• **What needs to be done**: From the listing below, reproduce word for word the part that opens with the line containing "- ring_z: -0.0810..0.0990" and closes with the line containing "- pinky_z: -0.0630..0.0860"; reproduce nothing else.

[Opening Records for this task section]

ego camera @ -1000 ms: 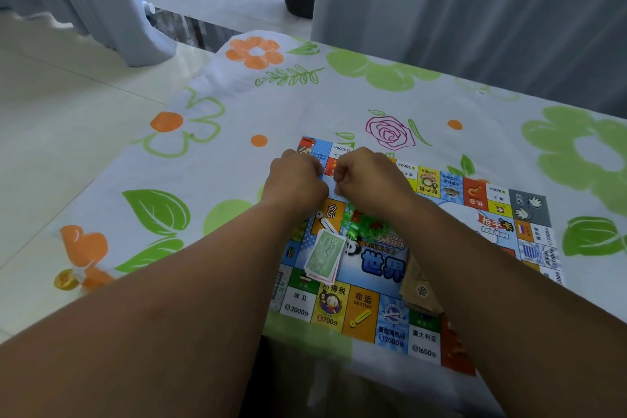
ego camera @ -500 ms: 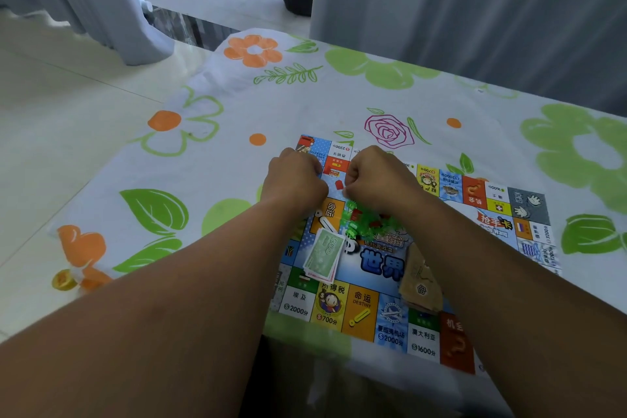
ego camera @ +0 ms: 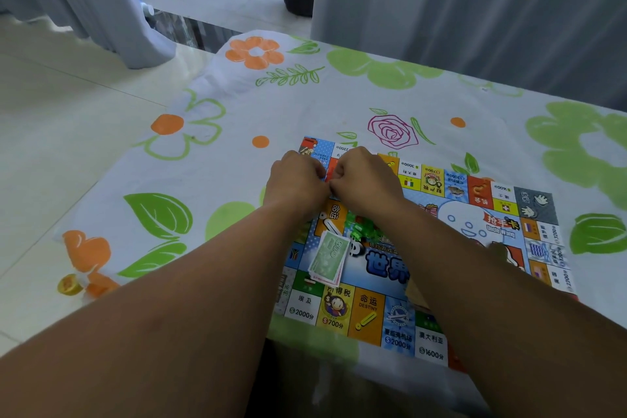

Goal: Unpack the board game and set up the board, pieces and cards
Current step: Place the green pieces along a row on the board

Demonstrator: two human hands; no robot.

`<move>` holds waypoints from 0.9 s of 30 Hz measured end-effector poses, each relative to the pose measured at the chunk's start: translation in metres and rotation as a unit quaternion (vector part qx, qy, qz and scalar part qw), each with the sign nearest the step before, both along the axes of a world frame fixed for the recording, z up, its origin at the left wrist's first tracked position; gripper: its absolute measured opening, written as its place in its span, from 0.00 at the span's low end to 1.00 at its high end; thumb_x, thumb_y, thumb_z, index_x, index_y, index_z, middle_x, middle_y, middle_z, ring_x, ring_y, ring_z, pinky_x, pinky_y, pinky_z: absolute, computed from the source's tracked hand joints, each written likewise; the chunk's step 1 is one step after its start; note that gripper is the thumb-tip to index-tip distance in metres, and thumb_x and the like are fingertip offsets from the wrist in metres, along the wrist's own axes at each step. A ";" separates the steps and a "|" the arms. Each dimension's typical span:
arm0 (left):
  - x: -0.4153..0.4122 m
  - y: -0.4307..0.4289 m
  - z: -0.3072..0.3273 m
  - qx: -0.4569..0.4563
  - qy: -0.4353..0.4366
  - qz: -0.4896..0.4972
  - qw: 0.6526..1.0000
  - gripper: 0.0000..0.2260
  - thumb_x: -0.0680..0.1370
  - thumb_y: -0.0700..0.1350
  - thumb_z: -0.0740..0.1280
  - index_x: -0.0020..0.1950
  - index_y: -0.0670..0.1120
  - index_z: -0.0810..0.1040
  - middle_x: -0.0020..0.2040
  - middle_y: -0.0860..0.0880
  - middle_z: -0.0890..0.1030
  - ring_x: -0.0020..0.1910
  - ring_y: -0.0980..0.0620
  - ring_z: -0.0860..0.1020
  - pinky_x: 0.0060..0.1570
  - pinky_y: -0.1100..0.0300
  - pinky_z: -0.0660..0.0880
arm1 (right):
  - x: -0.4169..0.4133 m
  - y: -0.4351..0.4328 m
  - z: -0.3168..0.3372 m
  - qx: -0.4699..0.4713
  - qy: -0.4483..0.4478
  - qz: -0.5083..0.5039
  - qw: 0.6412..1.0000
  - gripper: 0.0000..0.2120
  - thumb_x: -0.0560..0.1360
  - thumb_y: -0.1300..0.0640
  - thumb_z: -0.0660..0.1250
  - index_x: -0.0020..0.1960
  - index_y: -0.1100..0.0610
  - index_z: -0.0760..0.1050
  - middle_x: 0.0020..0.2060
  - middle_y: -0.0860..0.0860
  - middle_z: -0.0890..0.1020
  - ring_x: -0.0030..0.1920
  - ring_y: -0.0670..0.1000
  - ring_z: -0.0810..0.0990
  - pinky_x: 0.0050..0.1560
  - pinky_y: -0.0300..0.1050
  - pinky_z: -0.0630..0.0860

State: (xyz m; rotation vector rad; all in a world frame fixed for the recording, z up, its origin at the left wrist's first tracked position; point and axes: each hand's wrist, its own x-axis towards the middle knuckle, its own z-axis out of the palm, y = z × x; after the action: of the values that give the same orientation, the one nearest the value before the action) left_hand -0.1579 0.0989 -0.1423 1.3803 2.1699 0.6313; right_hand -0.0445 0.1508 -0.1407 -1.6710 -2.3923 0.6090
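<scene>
As both hands work knuckles-up at the far left corner of the board, log them first. Your left hand (ego camera: 295, 181) and right hand (ego camera: 368, 180) are fisted, with the fingers curled under and the two sets of fingertips meeting between them. What they pinch, if anything, is hidden by the backs of the hands, so I cannot tell whether either hand holds an item.

Just nearer you than the hands, a loose heap of small translucent green plastic pieces (ego camera: 362, 227) lies on the board's middle. Beside it on the left, a short stack of green paper banknotes (ego camera: 329, 256) sits tilted over the board's centre artwork. A tan card stack (ego camera: 416, 295) shows partly under your right forearm.

The flat, brightly printed square game board (ego camera: 481, 210) lies unfolded on the white tablecloth with green leaves and orange flowers (ego camera: 217, 159), near the table's front edge. Grey curtains (ego camera: 475, 10) hang behind the table.

Judgement: board laid out, and money and cards already out. The step in hand looks like opening or separating something small, probably a packet of pieces. The task appears past midway.

The next move calls for freeing the contents over the board so nothing rolls off the cloth. Then sort the green pieces clear of the banknotes. Square the banknote stack and the tan cards on their own places. Keep your forearms lifted, as the right one lies across the cards.
</scene>
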 end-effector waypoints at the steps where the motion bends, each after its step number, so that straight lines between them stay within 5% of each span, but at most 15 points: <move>1: 0.000 0.000 0.000 0.000 0.000 -0.001 1.000 0.12 0.75 0.42 0.69 0.58 0.47 0.84 0.63 0.43 0.78 0.63 0.42 0.75 0.61 0.46 0.77 | 0.000 0.000 0.000 0.002 0.001 -0.001 1.000 0.05 0.72 0.56 0.70 0.44 0.58 0.79 0.38 0.54 0.81 0.40 0.57 0.80 0.39 0.47 0.77; 19: -0.002 0.003 -0.003 0.007 0.008 0.011 1.000 0.09 0.76 0.42 0.71 0.55 0.46 0.85 0.60 0.44 0.80 0.59 0.44 0.77 0.57 0.47 0.79 | 0.033 0.016 0.026 -0.015 0.047 -0.042 0.998 0.06 0.73 0.60 0.70 0.38 0.57 0.81 0.37 0.53 0.84 0.40 0.55 0.83 0.46 0.54 0.82; 27: 0.002 0.006 -0.006 0.011 0.018 0.026 0.999 0.05 0.76 0.45 0.72 0.48 0.46 0.86 0.53 0.45 0.82 0.53 0.45 0.80 0.52 0.48 0.81 | 0.071 0.016 0.048 -0.134 0.049 0.011 0.990 0.08 0.70 0.69 0.75 0.43 0.57 0.83 0.39 0.52 0.83 0.46 0.55 0.83 0.53 0.55 0.81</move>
State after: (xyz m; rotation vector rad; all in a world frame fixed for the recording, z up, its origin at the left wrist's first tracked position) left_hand -0.1555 0.1048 -0.1485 1.3603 2.2404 0.6555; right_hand 0.0270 0.1668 -0.0924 -1.6685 -2.3454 1.0307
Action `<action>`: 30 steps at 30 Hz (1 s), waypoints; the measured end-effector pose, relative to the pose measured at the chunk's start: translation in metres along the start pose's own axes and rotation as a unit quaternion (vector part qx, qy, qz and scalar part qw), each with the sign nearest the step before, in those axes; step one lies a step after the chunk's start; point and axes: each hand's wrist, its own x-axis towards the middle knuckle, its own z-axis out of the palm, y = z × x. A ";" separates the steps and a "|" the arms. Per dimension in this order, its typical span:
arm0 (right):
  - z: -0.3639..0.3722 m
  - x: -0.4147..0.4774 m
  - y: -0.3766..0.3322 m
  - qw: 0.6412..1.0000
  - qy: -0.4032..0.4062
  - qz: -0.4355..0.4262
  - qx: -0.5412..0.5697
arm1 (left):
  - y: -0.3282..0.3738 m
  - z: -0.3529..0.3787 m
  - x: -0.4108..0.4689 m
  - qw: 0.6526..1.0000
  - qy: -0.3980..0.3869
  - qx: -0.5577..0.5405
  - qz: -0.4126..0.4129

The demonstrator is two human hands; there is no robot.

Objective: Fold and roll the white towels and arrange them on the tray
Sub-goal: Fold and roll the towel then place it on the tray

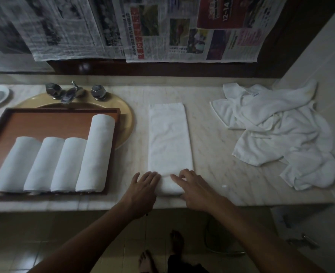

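Your pale marble table [221,174] carries everything. At its right end lies one loose heap of crumpled white towels [281,131]; you cannot count how many are in it. At the left, one brown wooden tray [64,123] sits partly over one round tan sink [127,115] and holds four rolled white towels [95,154] side by side, three short and one longer at the right. Between tray and heap lies one folded white towel [169,134], a long strip running away from you, its near end rolled up. Both your hands rest on that roll: the left hand [141,190] with fingers spread flat, the right hand [194,190] with fingers laid nearly straight over it.
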 end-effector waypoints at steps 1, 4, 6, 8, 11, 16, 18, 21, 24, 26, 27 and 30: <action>0.001 -0.005 -0.001 1.000 -0.010 0.007 0.019 | 0.001 0.002 -0.007 1.000 -0.001 -0.008 0.007; 0.001 -0.017 -0.003 0.996 -0.031 0.031 0.084 | 0.001 0.009 -0.024 0.999 0.016 -0.032 0.036; -0.001 -0.023 -0.003 0.988 -0.023 0.055 0.141 | 0.000 0.010 -0.030 0.997 0.035 -0.055 0.049; -0.004 -0.027 -0.002 0.980 -0.010 0.082 0.181 | 0.001 0.005 -0.031 0.994 0.047 -0.094 0.040; -0.007 -0.027 -0.003 0.979 0.010 0.101 0.178 | 0.000 -0.001 -0.028 0.991 0.052 -0.117 0.024; 0.006 -0.032 -0.022 0.985 0.143 0.079 0.061 | -0.005 -0.008 -0.013 0.994 0.034 -0.099 0.008; 0.021 -0.036 -0.035 0.979 0.191 0.065 0.013 | -0.008 -0.011 -0.005 0.994 0.018 -0.109 -0.007; 0.037 -0.037 -0.044 0.980 0.189 0.056 -0.027 | -0.012 -0.017 0.006 0.986 -0.025 -0.157 -0.045; 0.038 -0.030 -0.038 0.985 0.151 0.068 -0.044 | -0.006 -0.023 0.007 0.983 0.001 -0.169 -0.071; 0.036 -0.022 -0.033 0.988 0.129 0.068 -0.051 | 0.008 -0.022 0.003 0.989 0.047 -0.126 -0.063; 0.034 -0.017 -0.029 0.989 0.119 0.066 -0.055 | 0.015 -0.020 0.001 0.992 0.063 -0.094 -0.052; 0.025 -0.002 -0.019 0.992 0.088 0.063 -0.071 | 0.027 -0.003 0.001 0.997 0.074 -0.015 -0.028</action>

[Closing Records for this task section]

• **Exercise solution**:
  - ring_z: -0.0810..0.0990
  - pinky_x: 0.0050..0.1560
  - pinky_y: -0.0300..0.1050
  - pinky_z: -0.0630..0.0860

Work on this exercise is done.